● **TASK OBJECTIVE**:
Write out the whole listing exactly.

++++ DATASET EXTRACT ++++

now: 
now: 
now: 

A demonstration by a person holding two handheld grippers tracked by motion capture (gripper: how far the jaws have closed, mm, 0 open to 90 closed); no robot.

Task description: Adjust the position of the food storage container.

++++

● **OUTPUT OF THE EXERCISE**:
now: 
now: 
now: 

A demonstration by a person holding two handheld grippers tracked by motion capture (gripper: how far the jaws have closed, mm, 0 open to 90 closed); no robot.

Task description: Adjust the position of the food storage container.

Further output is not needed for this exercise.